The Invisible War: rape is not an “occupational hazard” of serving in the military

Kirby Dick’s Oscar-nominated documentary reveals the extent to which rape in the military is ignored and covered up.

By Caroline Criado-Perez

As the credits roll, and the post-screening discussion panel assembles at the front of the Lexi Cinema in Kensal Rise, no one speaks. The film’s relentless roll-call of violations has reduced us to silence:

  • Robin Khale US Marine Corps: It’s just after 3am, I see shadow of a human head over my body.
  • Ayana Defour US Army: Next thing you know, like I wake up and like he’s on top of me.
  • Christina Jones US Army: he pushed my legs apart and put himself on top of me and started pulling up my shirt.
  • Captain Debra Dickerson US Air force: and I wake up, and he’s on top of me. He’s already penetrated me.
  • Lee Le Teff US Army: He put his locked and loaded 45 at the base of my skull, engaged the bolt so that I knew that there was a round chambered.
  • Katie Webber US Army: All I could do was continue to concentrate on breathing.
  • Valine Demos US Army Medical Corps: when we got tested I had trich, and gonorrhoea and I was pregnant.

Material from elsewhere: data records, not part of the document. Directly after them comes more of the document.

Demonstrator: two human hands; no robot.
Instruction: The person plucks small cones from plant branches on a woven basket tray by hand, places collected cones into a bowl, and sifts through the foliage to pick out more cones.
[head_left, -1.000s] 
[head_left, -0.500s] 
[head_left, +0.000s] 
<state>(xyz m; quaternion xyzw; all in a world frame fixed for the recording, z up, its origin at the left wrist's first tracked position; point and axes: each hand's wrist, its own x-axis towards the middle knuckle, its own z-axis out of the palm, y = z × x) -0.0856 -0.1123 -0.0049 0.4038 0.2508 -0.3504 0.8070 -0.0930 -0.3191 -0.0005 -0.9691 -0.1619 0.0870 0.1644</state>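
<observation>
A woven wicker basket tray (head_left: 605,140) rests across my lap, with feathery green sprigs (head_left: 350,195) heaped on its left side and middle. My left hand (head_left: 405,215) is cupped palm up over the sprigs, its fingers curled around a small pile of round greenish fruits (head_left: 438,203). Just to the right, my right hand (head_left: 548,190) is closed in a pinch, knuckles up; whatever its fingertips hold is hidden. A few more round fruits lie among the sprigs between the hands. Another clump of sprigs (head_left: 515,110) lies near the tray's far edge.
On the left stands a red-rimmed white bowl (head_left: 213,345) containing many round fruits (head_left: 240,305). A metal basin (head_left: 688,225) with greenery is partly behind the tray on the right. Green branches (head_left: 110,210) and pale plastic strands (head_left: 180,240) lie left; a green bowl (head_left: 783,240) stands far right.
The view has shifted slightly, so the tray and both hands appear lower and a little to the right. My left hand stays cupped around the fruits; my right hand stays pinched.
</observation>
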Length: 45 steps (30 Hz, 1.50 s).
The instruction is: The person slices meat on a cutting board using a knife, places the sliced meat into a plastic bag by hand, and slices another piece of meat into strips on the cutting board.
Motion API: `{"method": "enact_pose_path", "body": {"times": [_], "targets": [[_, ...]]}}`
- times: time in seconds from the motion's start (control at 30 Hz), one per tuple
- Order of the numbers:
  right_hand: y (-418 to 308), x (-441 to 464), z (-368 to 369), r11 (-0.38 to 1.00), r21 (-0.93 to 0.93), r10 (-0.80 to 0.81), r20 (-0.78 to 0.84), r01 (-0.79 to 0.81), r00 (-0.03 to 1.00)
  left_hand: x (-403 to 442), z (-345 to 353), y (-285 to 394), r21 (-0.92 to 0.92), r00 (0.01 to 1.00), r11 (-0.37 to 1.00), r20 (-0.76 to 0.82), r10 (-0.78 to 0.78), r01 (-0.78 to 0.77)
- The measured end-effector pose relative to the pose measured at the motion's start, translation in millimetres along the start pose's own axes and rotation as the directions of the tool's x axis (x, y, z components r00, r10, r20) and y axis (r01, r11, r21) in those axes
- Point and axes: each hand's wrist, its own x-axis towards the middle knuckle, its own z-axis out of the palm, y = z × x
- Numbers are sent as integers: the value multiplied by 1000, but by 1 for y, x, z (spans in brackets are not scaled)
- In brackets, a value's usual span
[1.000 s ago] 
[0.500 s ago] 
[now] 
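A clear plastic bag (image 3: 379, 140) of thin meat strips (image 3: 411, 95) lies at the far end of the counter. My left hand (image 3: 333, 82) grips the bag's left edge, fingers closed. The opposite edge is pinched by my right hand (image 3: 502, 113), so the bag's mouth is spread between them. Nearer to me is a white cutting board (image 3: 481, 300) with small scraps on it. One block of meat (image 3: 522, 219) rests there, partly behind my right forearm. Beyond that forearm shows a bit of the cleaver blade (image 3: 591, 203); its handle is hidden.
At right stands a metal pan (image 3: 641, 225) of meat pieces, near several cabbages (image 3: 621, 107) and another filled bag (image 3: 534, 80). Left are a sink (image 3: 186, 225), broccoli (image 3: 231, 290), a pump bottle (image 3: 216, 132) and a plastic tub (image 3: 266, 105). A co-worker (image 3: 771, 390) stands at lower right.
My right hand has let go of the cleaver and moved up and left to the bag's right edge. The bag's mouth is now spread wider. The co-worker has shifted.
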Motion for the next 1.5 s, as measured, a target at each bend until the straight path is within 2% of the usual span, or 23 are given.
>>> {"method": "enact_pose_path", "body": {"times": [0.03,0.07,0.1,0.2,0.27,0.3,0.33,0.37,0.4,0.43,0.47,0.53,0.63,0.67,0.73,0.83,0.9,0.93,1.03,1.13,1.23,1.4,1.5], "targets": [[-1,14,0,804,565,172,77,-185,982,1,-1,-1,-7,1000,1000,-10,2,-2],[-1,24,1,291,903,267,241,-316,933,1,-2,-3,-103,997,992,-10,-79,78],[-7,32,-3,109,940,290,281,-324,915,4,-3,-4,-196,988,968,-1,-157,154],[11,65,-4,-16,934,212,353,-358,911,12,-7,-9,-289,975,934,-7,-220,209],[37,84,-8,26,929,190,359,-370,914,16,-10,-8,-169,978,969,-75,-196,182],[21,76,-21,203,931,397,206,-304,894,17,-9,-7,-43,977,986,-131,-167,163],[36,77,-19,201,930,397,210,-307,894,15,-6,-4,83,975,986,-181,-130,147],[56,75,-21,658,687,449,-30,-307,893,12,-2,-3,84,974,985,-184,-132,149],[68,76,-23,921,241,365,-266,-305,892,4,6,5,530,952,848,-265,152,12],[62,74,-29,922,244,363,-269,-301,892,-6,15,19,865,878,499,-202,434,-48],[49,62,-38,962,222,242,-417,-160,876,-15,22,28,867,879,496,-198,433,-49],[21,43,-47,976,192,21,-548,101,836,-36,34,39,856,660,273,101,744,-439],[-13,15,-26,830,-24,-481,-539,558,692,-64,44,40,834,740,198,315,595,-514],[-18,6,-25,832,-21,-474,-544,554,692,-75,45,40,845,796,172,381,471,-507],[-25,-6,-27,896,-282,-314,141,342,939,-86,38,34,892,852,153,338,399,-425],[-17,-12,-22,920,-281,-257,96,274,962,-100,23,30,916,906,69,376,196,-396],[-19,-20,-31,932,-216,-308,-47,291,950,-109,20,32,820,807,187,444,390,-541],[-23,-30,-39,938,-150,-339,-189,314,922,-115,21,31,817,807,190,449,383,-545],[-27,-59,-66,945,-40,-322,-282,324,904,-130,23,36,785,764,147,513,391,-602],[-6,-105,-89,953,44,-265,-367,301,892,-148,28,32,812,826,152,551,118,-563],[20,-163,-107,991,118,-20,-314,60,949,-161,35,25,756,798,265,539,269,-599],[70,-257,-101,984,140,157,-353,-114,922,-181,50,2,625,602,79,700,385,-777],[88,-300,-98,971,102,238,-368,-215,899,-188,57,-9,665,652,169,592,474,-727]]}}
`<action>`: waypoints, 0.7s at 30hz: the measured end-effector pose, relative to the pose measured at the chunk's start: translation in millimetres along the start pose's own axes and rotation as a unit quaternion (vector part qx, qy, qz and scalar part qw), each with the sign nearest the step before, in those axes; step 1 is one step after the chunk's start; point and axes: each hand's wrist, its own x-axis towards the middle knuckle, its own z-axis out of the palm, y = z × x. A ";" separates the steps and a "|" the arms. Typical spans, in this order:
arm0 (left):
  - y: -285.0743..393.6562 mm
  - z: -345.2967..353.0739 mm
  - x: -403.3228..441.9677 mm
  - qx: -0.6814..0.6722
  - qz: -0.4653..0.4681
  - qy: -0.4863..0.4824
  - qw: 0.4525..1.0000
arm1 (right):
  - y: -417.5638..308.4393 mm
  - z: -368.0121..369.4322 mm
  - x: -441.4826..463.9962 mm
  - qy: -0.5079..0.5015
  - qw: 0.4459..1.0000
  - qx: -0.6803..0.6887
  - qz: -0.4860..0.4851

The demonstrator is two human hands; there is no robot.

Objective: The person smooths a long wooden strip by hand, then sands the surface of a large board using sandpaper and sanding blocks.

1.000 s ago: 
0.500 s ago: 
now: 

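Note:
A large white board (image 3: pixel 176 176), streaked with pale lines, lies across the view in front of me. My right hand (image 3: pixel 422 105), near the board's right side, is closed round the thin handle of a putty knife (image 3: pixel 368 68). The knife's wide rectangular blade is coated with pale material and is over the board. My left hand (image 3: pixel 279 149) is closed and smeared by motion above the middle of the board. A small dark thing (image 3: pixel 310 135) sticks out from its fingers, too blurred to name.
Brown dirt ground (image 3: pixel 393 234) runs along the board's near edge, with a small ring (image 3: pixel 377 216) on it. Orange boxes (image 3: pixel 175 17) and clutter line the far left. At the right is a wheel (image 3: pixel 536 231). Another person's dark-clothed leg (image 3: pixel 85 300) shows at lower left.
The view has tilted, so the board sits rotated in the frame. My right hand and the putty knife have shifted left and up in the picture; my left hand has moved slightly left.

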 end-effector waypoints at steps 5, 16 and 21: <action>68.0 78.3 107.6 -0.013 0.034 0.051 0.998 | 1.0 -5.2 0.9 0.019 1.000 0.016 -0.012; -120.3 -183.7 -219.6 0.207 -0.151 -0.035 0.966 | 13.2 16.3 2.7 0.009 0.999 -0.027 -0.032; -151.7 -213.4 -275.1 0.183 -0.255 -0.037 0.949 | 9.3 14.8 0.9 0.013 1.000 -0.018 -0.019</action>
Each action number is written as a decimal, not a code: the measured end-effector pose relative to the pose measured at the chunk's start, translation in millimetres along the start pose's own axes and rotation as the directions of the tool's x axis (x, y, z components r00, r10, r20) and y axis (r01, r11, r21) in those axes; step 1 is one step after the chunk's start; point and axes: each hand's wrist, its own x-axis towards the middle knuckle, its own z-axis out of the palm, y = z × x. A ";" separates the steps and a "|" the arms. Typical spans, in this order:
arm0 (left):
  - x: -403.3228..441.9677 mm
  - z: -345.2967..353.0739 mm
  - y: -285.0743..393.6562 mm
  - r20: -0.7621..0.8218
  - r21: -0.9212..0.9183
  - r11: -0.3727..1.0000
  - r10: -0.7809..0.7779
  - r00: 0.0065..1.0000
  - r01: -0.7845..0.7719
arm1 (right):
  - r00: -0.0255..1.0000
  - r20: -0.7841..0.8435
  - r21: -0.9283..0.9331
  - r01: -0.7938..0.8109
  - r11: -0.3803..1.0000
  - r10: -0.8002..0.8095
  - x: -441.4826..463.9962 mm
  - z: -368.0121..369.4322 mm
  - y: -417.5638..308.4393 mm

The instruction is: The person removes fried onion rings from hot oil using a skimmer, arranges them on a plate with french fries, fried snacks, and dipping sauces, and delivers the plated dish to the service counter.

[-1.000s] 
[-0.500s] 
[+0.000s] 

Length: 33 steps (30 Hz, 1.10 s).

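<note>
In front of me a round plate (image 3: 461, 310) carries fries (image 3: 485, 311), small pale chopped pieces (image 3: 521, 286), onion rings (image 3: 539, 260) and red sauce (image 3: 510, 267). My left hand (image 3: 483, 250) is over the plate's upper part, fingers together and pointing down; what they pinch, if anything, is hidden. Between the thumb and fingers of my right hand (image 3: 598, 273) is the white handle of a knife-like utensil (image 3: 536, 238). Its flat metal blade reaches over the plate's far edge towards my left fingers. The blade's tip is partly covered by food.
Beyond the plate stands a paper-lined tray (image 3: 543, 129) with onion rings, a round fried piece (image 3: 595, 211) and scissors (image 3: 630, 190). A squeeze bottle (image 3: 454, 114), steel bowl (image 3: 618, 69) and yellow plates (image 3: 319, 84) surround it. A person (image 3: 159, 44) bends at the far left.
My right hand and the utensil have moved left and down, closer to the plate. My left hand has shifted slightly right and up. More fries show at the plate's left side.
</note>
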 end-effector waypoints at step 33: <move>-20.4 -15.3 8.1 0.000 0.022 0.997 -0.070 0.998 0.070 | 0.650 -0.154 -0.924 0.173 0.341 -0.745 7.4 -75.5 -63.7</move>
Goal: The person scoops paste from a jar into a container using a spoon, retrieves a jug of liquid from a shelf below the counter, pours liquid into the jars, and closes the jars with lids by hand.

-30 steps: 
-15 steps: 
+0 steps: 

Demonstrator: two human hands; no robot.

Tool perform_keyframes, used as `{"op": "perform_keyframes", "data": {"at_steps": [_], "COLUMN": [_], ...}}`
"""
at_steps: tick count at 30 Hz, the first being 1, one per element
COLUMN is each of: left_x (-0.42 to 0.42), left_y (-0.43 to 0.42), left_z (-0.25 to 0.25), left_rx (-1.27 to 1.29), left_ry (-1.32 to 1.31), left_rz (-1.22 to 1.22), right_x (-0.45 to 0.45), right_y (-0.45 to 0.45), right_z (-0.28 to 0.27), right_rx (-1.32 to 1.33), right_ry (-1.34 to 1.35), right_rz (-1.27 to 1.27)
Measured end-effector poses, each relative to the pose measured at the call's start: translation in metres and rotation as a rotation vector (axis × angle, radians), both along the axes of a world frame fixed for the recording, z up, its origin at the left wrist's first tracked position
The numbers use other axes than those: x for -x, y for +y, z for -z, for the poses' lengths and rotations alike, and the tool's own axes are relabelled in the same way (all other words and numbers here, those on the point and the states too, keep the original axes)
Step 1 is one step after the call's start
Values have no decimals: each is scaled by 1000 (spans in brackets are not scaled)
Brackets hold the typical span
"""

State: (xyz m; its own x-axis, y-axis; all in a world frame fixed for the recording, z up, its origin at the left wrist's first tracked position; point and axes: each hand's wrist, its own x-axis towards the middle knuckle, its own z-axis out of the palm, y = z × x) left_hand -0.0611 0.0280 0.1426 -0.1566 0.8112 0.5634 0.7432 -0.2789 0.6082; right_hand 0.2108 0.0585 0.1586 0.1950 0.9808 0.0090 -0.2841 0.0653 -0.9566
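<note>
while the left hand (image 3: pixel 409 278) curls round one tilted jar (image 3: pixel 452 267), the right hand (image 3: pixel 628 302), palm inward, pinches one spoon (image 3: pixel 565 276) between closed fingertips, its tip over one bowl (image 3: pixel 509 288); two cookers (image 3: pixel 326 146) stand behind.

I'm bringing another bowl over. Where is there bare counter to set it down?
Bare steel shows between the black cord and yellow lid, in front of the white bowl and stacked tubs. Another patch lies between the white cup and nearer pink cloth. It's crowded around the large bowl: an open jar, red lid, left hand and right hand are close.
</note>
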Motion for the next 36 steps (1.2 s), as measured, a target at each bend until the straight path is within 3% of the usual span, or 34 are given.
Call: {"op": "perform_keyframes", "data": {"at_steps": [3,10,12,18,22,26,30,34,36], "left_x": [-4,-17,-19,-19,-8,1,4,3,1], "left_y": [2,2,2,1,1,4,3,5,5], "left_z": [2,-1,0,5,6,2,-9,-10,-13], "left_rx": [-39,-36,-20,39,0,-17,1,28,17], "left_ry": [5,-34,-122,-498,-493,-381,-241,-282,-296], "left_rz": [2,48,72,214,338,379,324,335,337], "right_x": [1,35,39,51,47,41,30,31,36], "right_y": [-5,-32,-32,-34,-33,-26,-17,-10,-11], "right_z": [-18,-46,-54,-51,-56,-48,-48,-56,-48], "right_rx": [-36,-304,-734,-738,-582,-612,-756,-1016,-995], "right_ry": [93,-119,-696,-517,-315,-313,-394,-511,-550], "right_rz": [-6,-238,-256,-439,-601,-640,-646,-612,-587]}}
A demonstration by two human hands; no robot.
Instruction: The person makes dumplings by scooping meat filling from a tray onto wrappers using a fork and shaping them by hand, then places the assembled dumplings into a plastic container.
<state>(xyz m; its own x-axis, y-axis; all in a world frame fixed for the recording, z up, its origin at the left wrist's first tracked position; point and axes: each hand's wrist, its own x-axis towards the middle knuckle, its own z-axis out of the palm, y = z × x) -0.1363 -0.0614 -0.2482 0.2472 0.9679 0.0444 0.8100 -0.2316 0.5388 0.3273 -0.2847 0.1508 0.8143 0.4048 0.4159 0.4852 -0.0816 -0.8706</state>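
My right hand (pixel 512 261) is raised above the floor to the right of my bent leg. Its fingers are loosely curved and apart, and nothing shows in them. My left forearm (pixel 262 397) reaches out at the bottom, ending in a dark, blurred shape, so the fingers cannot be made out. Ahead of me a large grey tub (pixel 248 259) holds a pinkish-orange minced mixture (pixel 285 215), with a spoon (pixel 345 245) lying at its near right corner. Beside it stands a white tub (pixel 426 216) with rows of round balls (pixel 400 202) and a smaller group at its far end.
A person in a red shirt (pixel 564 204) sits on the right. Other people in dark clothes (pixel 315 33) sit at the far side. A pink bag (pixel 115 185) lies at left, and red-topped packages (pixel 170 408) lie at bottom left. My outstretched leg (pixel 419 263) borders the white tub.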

The New York Times said of Kirby Dick’s Oscar-nominated documentary, The Invisible War, that “this is not a movie that can be ignored”. It is a bitter irony for the women involved that one of the main things that cannot be ignored about this unflinching investigation into rape in the US military is how very ignored the many rapes it documents have been. Tia Christopher of the US Navy tells the filmmakers that when “they took me before my Lieutenant Commander, he says ‘d’you think this is funny’, I was like, ‘what do you mean?’, he’s like, ‘is this all a joke to you?’, I was like, ‘what do you mean?’ And he goes, ‘you’re the third girl to report rape this week; are you guys like all in cahoots, you think this is a game?’” Rather than leading commanding officers to think the army might have a problem with rape, the sheer volume of sexual assault in the military leads them to think that the women who report it must be lying.